Task prompt.
Word for word, transcribe the data below from the line with "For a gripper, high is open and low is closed" to the line with "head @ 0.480", keeping both of those lines.

Provided data.
——
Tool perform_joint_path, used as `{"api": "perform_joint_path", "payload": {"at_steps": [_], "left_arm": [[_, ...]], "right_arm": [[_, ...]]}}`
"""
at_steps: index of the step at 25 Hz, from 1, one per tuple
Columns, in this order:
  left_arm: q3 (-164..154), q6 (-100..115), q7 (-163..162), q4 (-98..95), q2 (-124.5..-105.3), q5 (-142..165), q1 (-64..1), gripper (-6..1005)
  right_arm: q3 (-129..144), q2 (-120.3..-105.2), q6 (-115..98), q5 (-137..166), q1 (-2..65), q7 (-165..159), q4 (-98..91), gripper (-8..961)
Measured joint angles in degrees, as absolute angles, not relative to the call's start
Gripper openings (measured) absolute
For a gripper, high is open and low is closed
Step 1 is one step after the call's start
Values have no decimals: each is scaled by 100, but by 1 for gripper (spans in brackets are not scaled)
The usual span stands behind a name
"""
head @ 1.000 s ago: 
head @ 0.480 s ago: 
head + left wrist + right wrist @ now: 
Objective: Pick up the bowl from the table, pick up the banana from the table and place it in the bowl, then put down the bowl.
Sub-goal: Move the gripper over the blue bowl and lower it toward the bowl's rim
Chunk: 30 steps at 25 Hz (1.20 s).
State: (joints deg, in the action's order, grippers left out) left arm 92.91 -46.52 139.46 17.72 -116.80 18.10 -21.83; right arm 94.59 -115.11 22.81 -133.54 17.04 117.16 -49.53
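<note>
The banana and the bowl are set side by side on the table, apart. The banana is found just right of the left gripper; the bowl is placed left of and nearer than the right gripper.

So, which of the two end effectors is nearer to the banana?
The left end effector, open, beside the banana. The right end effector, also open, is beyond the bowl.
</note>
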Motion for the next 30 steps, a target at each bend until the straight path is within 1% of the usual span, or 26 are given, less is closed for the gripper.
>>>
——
The completed task.
For a gripper, high is open and low is closed
Step 1 is one step after the call's start
Values have no decimals: each is scaled by 100, but by 1 for gripper (spans in brackets are not scaled)
The usual span stands behind a name
"""
head @ 1.000 s ago: 
head @ 0.480 s ago: 

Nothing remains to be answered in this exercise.